University employees may receive compensation for additional employment within the university, other Florida public universities (excluding community colleges), or State of Florida employers, beyond full-time equivalent (FTE) established for the employee’s regular or primary employing position. Compensation for university or other Florida public university employment that exceeds 1.00 FTE must be paid in an OPS appointment.
USPS, TEAMS, and Faculty are considered retirement eligible salary plans and appointing an employee to more than one of these salary plans is not permitted. Primary employment to USPS, TEAMS, or Faculty can only be combined with secondary appointments in the OPSN, OPSE, OF12, or OF09 salary plans. An HR600 is required if an employee’s potential appointment pushes them over a 1.0 FTE or an employee has an appointment in both a retirement eligible salary plan and one of other salary plan types.

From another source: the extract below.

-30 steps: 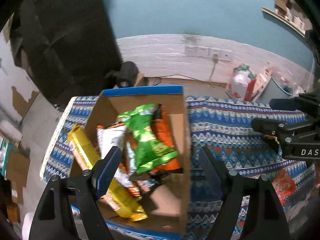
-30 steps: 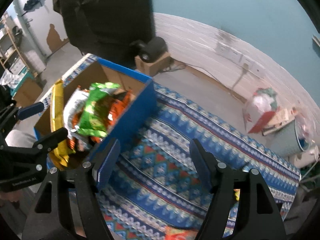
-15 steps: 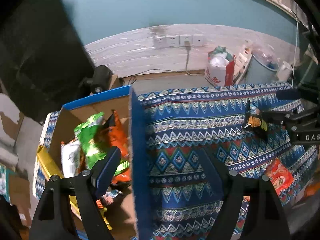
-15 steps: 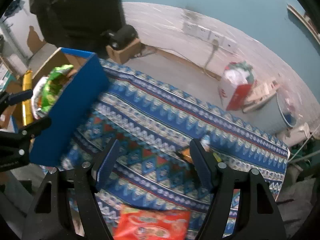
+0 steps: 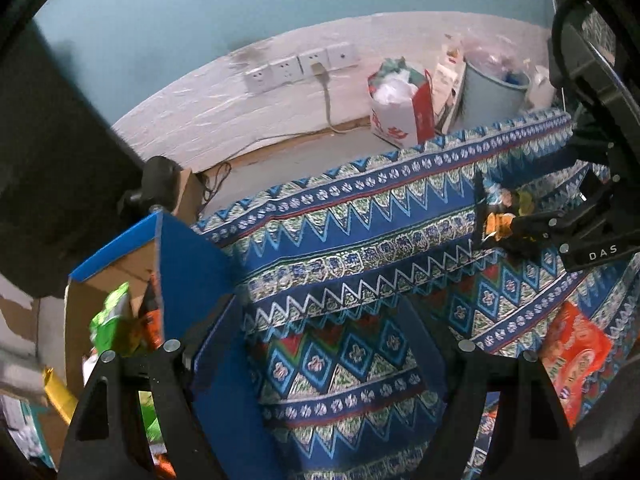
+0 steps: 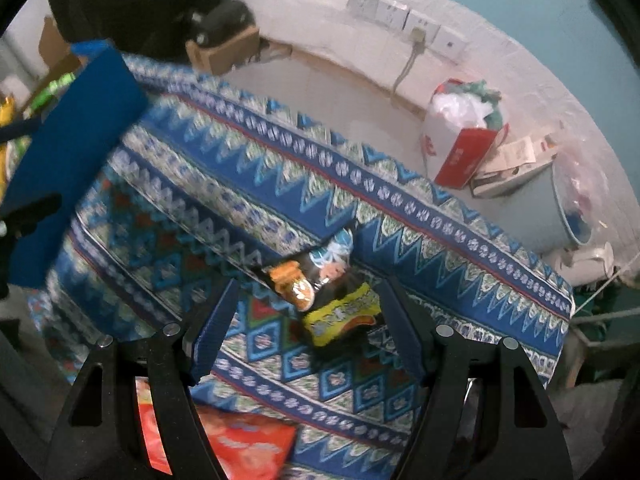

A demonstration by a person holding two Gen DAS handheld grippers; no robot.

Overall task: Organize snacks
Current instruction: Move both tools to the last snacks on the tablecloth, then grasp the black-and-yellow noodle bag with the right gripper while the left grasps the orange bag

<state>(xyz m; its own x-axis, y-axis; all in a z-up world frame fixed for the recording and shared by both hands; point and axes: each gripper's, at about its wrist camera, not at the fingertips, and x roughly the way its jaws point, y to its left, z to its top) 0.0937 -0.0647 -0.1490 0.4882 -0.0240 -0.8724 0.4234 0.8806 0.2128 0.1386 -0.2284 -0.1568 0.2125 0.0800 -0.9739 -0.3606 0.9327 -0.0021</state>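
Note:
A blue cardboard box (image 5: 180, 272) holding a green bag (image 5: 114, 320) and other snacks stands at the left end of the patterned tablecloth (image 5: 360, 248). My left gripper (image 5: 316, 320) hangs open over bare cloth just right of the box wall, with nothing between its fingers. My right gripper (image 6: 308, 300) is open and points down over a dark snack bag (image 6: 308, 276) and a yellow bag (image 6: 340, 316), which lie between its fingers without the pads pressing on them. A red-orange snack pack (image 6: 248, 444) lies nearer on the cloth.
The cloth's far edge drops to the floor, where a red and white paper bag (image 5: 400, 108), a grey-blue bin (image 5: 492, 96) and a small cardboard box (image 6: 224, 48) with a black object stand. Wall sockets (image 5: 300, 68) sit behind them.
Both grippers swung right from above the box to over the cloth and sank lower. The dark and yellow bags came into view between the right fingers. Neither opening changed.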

Additional instructional assignments for faculty must be reviewed through the university’s Division of Continuing Education, 392-2137.
Primary Employment/Employer: An employee’s regular employment department or unit in which the employee receives an assignment, evaluation and salary based on the certification of performance of regularly assigned duties.

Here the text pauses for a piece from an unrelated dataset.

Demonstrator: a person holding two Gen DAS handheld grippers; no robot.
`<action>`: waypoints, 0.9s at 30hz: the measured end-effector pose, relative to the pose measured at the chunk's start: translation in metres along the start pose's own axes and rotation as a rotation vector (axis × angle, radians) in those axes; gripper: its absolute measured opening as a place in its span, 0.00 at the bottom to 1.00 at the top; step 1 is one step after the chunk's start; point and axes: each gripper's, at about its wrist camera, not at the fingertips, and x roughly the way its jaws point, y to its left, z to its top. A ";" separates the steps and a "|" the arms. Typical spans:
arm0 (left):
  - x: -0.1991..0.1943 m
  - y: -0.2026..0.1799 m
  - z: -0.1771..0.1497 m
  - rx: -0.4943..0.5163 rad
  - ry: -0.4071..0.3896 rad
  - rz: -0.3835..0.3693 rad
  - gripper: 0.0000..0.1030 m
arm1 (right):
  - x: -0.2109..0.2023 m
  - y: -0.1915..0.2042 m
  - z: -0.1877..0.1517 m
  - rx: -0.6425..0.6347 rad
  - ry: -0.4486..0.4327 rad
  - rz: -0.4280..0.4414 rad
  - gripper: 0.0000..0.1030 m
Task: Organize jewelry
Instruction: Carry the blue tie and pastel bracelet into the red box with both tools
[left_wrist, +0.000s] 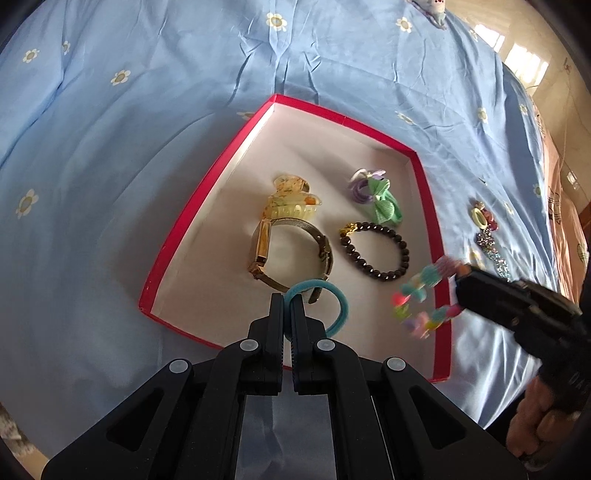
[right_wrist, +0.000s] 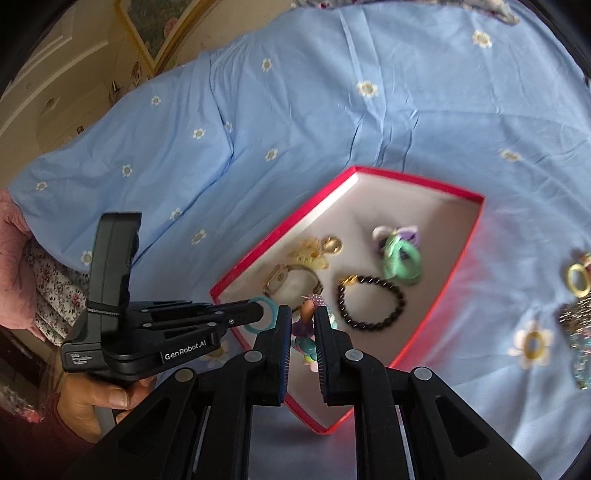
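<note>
Presently, both grippers are carrying pieces to the red-rimmed box (left_wrist: 177, 236) on the blue floral bedsheet (left_wrist: 129, 129). The left gripper (left_wrist: 287, 302) is pinched nearly closed on a teal hair tie (left_wrist: 334, 295), held low over the box's near corner. The right gripper (right_wrist: 301, 314), its jaws narrowly parted, grips a multicoloured bead bracelet (left_wrist: 424, 295) hanging at the box's right wall. Already inside: gold watch (left_wrist: 291, 251), yellow claw clip (left_wrist: 291, 201), dark bead bracelet (left_wrist: 376, 251), green-and-purple hair ties (left_wrist: 373, 195). Still out on the sheet: a small cluster of trinkets (left_wrist: 487, 236). Step in hand, by judgement: depositing. Next: lower each piece onto bare lining, release, then fetch the remainder.
</note>
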 end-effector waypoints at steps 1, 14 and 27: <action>0.002 0.001 0.001 0.000 0.003 0.000 0.02 | 0.004 -0.001 -0.001 0.004 0.008 0.004 0.12; 0.020 -0.004 0.002 0.013 0.040 0.006 0.02 | 0.034 -0.028 -0.013 0.013 0.102 -0.109 0.12; 0.021 -0.005 0.002 0.010 0.043 0.014 0.15 | 0.044 -0.026 -0.011 -0.038 0.123 -0.148 0.13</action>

Secondary Employment/Employer: The department or unit requesting the employee’s services in addition to those regularly assigned by the primary employer.

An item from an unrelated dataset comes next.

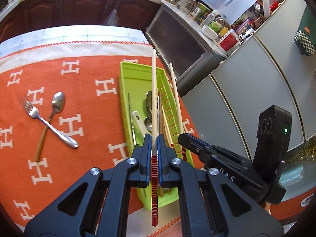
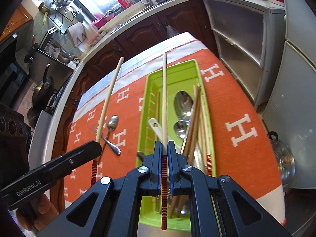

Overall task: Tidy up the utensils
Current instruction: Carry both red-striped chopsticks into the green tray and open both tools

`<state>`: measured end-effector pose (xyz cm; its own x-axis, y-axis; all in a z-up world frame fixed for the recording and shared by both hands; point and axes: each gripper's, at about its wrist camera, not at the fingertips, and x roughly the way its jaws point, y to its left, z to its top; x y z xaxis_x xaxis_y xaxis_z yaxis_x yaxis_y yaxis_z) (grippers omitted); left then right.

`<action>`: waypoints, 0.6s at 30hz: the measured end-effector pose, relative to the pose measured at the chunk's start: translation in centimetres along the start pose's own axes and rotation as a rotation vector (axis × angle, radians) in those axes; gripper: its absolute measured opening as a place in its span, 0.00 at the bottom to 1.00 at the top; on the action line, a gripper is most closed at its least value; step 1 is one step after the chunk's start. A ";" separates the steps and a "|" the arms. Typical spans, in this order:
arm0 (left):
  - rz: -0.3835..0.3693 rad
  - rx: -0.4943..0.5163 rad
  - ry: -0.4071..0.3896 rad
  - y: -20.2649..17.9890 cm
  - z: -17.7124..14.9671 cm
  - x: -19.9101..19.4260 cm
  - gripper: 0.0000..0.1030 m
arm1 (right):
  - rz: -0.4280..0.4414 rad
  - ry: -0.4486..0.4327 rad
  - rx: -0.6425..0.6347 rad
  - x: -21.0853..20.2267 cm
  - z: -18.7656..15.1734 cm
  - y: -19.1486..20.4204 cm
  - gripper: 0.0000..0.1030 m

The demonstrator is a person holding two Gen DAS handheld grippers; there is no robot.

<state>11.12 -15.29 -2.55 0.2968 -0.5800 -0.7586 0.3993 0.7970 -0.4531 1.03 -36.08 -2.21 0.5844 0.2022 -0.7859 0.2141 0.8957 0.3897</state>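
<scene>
We've got a chopstick (image 1: 154, 90) pinched in our left gripper (image 1: 154, 138); right gripper (image 2: 165, 148) clamps another chopstick (image 2: 164, 98) over the green tray (image 2: 173, 69).

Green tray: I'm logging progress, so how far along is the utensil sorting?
Done: spoons and chopsticks already lie in the green tray. In hand: the left tool and right tool each grip one chopstick. Left: a fork and spoon crossed on the orange cloth.
</scene>
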 end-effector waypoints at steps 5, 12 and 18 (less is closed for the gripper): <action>0.009 -0.004 0.048 -0.6 0.2 3.7 0.03 | -0.063 0.011 0.000 1.1 0.1 -1.3 0.05; 0.089 0.044 0.099 -1.5 -0.7 6.8 0.03 | -0.122 0.002 -0.014 2.1 0.0 -2.6 0.07; 0.132 0.071 0.100 -1.2 -1.4 6.3 0.14 | -0.115 -0.034 -0.014 1.3 -0.3 -2.5 0.07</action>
<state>11.30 -19.65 -7.41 0.2644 -0.4483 -0.8539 0.4238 0.8493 -0.3147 1.06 -37.93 -4.36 0.5825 0.0848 -0.8084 0.2706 0.9176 0.2912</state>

Hiring Department’s Responsibility
The following are instances in which a hiring department must take additional action when appointing an existing UF employee as described in the UF Policy of Additional Employment. All HR-600 forms must be approved prior to the employee beginning the new appointment.
|UF Employee Paid from Different Salary Plans||An HR-600 form (Request for Approval of Additional University Compensation) must be submitted to UF Human Resource Services and approved prior to the beginning of the appointment. This is done because the myUFL system does not recognize overtime for an employee in different salary plans.|
|UF Employee Employed Above 1.0 FTE||An HR-600 form (Request for Approval of Additional University Compensation) must be submitted to UF Human Resource Services and approved prior to the beginning of the appointment.|
|Additional University Employment||The following steps are for TEAMS/USPS/Faculty and OPS.
The secondary department must prepare and complete two forms:
For Questions, Contact:
Overtime for UF Employees with Dual Employment
Additional or dual employment with UF requires compliance with the Fair Labor Standards Act (FLSA). The employee’s FLSA status (exempt or non-exempt) for the secondary position will be that of the employee’s primary position.
- If the primary position is exempt, you are not required to pay overtime for the second position.
- If the primary position is non-exempt, you may be required to pay overtime for the second position.**
- If the secondary appointment has a regular work schedule (daily, weekly, monthly), all hours worked in a secondary job must be combined with hours worked in the primary job to determine overtime liability.
- The FLSA indicates that employees who, at their option, work occasionally or sporadically on a part-time basis for the same agency in a capacity different from their regular employment do not have to be combined with the hours worked in the primary job for the purposes of determining overtime liability.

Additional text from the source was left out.